We promote and encourage the study of science and engineering using our electronic heritage to educate and inspire students and the general public. The Museum collects, preserves, exhibits, and makes available for research various artifacts, documents, and publications related to development of defense and other key electronics systems and the commercial products derived from them. We provide visitors with an appreciation of the evolutionary milestones in electronics that led to the sophisticated products in use today, and honor the achievements of the pioneers who made these advancements possible.
The National Electronics Museum grew out of a Westinghouse Family Day in 1973. Robert Dwight, an employee of the Westinghouse Defense and Electronics Systems Center in Baltimore, Maryland and a key planner of Family Day, saw the event as an opportunity to display employee products that their families had previously not had the opportunity to see. Titled "Yesterday, Today and Tomorrow", three airborne radars, the AERO-13/AN/APQ-50, the AN/APQ-120 and the WX-200 respectively, were set out as examples of each era. Throughout the day, Mr. Dwight made the same observation: employees and their families were excited and proud to see the finished products of their work.
This excitement was shared by Mr. Dwight. He decided to actively pursue more radars and other electronic equipment to display to fellow colleagues. Enlisting the help of Jack Sun, a Westinghouse employee, formerly with the United States Air Force, Mr. Dwight wanted to acquire the radar from a BOMARC missile from the Department of Defense (DOD). This missile carried the AN/DPN-53, the first airborne pulse-doppler radar. The two men quickly ran into a dead end. According to the DOD, they could not obtain the BOMARC radar unless they were a legally qualified non-profit museum.
Both Mr. Dwight and Mr. Sun approached senior Westinghouse lawyer Butch Gregory for advice and aid in drawing up the papers necessary to create a legitimate museum. It was a long period before it was realized. Finally, in 1980 the National Electronics Museum was incorporated in the State of Maryland as a non-profit museum.
Westinghouse provided much needed support in the form of financial aid and storage facilities. In 1983, a 2,000 square foot space was dedicated to the museum at Airport Square III, near the present location. In 1986, this space was expanded to approximately 4,000 square feet.
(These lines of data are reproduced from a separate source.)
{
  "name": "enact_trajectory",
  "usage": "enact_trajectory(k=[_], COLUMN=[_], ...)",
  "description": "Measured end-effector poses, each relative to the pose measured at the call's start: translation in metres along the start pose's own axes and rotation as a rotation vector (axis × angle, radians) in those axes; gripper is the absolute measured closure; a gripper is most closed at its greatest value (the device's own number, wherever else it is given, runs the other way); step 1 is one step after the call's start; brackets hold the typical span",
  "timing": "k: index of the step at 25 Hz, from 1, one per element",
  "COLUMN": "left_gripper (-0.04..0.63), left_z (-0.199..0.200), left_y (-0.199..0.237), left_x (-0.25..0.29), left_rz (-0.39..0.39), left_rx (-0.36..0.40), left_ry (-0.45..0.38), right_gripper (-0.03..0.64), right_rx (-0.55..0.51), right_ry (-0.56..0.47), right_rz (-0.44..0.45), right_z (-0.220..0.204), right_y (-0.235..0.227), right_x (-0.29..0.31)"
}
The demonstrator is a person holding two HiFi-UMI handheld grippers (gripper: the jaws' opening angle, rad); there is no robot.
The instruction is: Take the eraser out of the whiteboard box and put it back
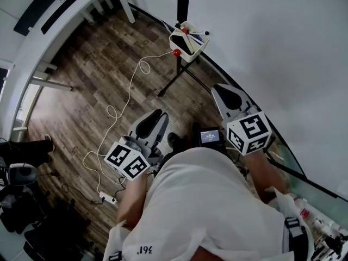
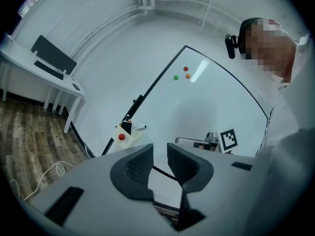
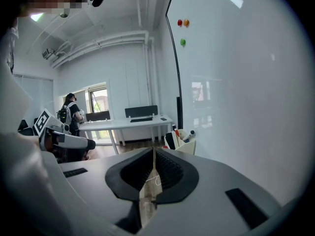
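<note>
A: Eraser, where?

B: Black slab eraser (image 1: 184, 44) stands on edge inside the cream plastic whiteboard box (image 1: 199, 50). The box hangs at the lower edge of the large white whiteboard (image 1: 272, 48), above the black stand legs (image 1: 179, 76). Marker pens (image 1: 199, 32) share the box. A red round magnet (image 1: 176, 53) sits on its outer face.

A: Anything touching it?

B: Nothing. Both tools are well apart from the box, held close to the person's white shirt (image 1: 206, 200).

A: Left gripper?

B: Left gripper (image 1: 157, 115) is over the wood-plank floor (image 1: 92, 75), pointing toward the board. From its own view the fingers (image 2: 139, 165) are spread with a narrow gap, and nothing is between them. The box shows beyond them, up and to the left, with the eraser upright in it.

A: Right gripper?

B: Right gripper (image 1: 223, 93) is beside the board's lower edge. In its own view the fingers (image 3: 170, 170) are pressed together and empty. The box sits just above and to the right of the tips.

A: Surroundings?

B: Red (image 2: 186, 69), orange (image 2: 187, 75) and green (image 2: 176, 76) magnets are high on the board. A thin white cable (image 1: 128, 99) loops across the floor to a power strip (image 1: 109, 199). A long white bench (image 1: 54, 20) stands along the far wall, carrying a black keyboard (image 1: 60, 12). A small lit screen (image 1: 210, 137) sits between the two tools. In the right gripper view a second person with a backpack (image 3: 71, 113) stands by the window.
</note>
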State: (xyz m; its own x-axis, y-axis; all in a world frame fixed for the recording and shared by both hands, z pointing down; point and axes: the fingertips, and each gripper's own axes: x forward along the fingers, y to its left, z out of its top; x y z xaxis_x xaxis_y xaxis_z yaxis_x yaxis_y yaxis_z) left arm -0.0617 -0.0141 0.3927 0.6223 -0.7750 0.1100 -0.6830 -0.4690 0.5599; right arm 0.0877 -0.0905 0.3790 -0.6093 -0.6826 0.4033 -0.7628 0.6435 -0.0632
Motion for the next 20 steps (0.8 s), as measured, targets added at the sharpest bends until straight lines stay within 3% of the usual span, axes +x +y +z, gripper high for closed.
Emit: enact_trajectory(k=[20], left_gripper=[0.511], left_z=[-0.007], left_y=[-0.001], left_x=[-0.009], left_rz=[-0.028], left_rx=[0.003], left_ry=[0.023], right_gripper=[0.594], right_rx=[-0.036], right_ry=[-0.006], right_rz=[-0.044], right_z=[-0.003], right_y=[0.012], right_x=[-0.013])
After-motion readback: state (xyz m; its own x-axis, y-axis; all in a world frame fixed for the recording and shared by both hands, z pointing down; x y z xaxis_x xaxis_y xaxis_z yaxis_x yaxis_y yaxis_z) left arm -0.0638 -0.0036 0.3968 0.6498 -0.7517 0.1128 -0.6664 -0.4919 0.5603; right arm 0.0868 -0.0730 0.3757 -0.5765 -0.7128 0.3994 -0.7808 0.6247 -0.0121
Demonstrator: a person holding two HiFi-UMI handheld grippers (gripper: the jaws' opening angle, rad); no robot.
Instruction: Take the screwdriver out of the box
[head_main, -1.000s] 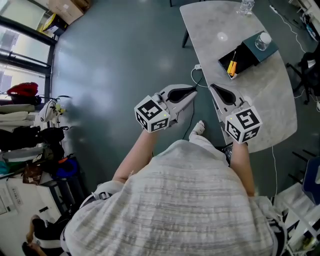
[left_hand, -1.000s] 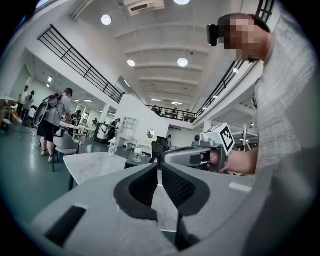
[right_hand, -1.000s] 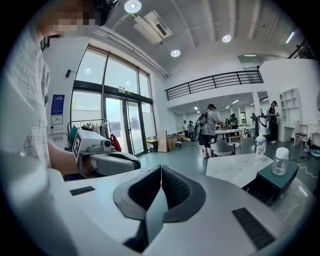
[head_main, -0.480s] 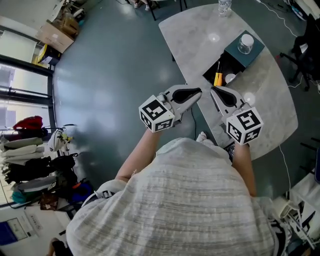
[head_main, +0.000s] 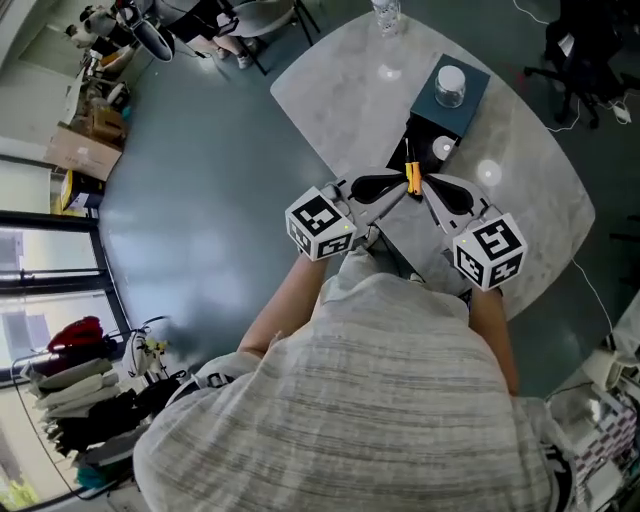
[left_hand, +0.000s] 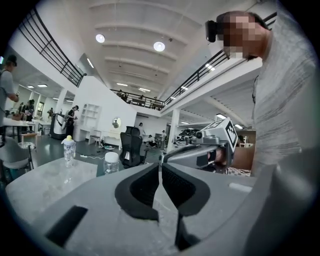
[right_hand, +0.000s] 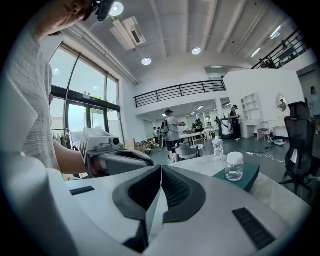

Previously operated with a volunteer staff, the museum hired its first professional staff member in 1989. In 1992 the museum relocated to its current location at Friendship Square.
Corporate support was continued by the Northrop Grumman - Electronic Systems after it purchased Westinghouse Defense and Electronics Systems Center in 1996. Plans for expanding within the current location were developed in 1998 and in 1999 the museum was closed for months while under construction. In September 1999, the doors were opened again to reveal a doubling in size to 22,000 square feet of indoor space, including a new events and meeting space, a new exhibition gallery, a climate controlled storage area, an exhibition laboratory, a conference room and a half an acre of outdoor exhibit space.
The museum continues to grow. In 2017 the newest permanent exhibit “Satellites Transforming Our Lives” opened after nearly a decade of development. Our temporary gallery offers exhibits that change twice yearly. Educational programming is increasing with new partnerships and significant attendance numbers. Our established events such as Pioneer Camp, Electronica Fest, and Techno Swap Fest are offered on a yearly basis. The museum is engaging more student outside the museum with yearly attendance at STEM events throughout the region. The volunteer corps consists of over 50 people who regularly donate more than 5,000 hours a year.
As the founders envisioned it, the museum is a place for visitors to be exposed to technological achievements and advances. It also allows those people who have been involved with the objects to look back and share their accomplishments. The National Electronics Museum has evolved into an institution that not only appeals to engineers, but to students and the non-technical public as well. We offer people the opportunity to see and experience the "Yesterday, Today and Tomorrow" of the defense electronics industry.